§ **Prompt**:
For the string "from", search the entries below and copy every line where it appears.

Stored items:

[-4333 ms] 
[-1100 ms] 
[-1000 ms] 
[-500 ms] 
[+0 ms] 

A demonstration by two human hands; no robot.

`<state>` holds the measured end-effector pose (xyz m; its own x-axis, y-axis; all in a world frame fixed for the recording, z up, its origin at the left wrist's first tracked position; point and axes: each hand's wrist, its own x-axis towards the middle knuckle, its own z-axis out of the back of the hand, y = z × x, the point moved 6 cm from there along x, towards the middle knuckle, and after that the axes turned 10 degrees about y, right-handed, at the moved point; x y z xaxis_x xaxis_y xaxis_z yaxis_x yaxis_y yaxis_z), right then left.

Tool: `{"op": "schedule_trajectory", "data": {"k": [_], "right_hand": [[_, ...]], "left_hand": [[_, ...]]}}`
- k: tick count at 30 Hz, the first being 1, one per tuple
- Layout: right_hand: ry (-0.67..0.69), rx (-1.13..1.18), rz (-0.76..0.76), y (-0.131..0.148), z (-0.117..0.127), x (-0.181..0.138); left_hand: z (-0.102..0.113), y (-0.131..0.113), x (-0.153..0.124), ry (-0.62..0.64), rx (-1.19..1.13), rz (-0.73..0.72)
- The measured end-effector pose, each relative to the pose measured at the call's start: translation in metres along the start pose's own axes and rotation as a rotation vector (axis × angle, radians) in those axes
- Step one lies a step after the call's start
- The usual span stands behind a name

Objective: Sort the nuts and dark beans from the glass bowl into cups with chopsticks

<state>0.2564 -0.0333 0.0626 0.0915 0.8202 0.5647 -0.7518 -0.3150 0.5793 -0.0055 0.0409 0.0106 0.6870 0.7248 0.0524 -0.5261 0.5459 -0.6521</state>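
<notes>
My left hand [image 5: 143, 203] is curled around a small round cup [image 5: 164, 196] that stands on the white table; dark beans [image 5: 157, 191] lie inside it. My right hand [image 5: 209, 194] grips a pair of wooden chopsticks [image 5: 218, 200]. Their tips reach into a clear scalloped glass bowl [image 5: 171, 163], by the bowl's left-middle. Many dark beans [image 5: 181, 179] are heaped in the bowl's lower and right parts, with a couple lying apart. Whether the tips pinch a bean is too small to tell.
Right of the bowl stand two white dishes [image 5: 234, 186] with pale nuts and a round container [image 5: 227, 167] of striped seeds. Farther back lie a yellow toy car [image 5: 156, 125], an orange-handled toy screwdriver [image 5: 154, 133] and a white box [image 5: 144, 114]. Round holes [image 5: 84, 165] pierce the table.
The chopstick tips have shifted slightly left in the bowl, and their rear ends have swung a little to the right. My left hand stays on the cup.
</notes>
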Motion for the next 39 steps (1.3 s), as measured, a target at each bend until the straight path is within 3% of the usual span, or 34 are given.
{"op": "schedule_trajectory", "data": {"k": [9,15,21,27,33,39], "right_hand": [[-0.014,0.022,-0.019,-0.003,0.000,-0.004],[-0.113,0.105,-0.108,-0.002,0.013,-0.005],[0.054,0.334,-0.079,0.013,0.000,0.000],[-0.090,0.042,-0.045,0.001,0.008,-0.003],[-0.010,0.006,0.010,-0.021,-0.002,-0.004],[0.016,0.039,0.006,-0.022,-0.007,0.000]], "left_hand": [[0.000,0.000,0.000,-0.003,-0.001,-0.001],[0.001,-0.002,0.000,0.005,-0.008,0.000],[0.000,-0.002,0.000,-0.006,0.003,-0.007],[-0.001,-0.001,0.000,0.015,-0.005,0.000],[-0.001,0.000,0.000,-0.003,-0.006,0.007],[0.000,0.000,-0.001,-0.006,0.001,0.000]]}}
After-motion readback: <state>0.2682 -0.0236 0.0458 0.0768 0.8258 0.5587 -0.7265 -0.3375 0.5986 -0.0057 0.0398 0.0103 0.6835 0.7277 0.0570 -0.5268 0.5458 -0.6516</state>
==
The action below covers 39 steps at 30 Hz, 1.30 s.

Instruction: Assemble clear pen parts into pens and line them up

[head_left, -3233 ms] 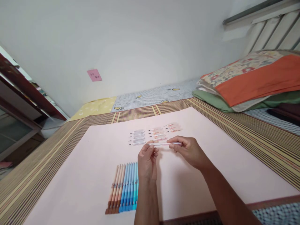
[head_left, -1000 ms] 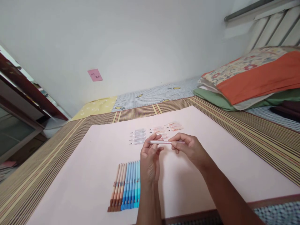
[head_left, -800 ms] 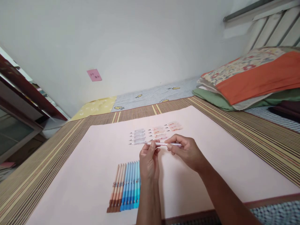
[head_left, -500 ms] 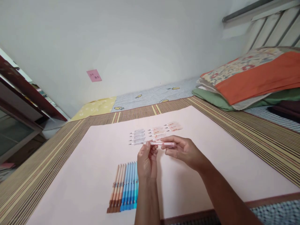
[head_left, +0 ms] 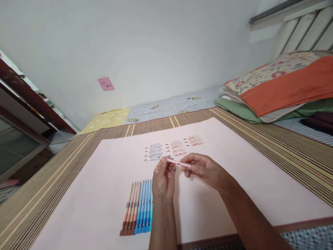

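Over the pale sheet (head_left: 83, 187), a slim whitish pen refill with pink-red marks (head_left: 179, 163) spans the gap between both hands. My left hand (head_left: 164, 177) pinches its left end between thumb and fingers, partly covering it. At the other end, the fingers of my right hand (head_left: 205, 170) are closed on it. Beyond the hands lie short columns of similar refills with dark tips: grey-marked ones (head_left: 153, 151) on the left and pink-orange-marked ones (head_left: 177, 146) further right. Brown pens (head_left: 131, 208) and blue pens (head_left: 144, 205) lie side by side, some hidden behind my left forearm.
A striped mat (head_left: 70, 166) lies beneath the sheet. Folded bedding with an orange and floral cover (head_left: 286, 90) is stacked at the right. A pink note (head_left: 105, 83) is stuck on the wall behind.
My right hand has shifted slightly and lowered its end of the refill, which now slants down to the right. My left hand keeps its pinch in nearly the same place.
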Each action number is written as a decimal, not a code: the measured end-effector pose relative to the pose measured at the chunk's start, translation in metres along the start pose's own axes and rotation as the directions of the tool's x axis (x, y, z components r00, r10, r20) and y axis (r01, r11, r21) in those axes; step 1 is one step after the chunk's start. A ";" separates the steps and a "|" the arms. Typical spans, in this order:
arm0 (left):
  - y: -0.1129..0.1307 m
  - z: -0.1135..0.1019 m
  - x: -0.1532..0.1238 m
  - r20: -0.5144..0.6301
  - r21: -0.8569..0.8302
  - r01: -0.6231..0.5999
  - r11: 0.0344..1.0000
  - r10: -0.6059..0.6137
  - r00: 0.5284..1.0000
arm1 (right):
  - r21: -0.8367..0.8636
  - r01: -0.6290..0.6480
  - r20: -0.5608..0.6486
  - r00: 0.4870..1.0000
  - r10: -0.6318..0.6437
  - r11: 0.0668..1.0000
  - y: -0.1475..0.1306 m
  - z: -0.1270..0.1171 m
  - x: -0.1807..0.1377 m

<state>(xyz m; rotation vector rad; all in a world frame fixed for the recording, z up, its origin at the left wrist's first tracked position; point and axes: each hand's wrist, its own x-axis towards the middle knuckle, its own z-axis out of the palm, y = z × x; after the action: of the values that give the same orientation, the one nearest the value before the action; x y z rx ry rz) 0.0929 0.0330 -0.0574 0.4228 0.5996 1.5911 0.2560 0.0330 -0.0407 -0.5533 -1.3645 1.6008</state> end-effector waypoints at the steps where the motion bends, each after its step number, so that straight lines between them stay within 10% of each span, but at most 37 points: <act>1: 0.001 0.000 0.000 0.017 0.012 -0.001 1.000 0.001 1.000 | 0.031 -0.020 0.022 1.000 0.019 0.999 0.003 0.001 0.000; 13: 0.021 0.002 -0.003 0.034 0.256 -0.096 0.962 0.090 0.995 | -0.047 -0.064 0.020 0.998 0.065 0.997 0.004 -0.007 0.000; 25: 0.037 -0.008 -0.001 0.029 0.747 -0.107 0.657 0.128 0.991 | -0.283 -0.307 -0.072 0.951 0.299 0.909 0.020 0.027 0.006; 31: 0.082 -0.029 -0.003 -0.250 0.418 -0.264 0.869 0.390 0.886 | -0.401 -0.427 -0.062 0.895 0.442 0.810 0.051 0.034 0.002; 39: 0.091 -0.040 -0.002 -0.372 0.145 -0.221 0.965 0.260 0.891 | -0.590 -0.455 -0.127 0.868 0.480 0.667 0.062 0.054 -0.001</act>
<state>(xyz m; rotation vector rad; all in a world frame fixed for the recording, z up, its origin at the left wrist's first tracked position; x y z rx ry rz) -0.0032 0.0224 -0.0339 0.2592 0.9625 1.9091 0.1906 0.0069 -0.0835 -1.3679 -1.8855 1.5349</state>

§ **Answer box**:
`<state>` holds the measured end-effector pose (xyz m; its own x-axis, y-axis; all in a world frame fixed for the recording, z up, its origin at the left wrist's first tracked position; point and axes: each hand's wrist, its own x-axis towards the middle knuckle, its own z-axis out of the back of the hand, y = z × x, the point moved 6 cm from there along x, towards the middle knuckle, and after that the axes turned 10 degrees about y, right-handed, at the moved point; x y z xaxis_x xaxis_y xaxis_z yaxis_x yaxis_y yaxis_z), right then left.
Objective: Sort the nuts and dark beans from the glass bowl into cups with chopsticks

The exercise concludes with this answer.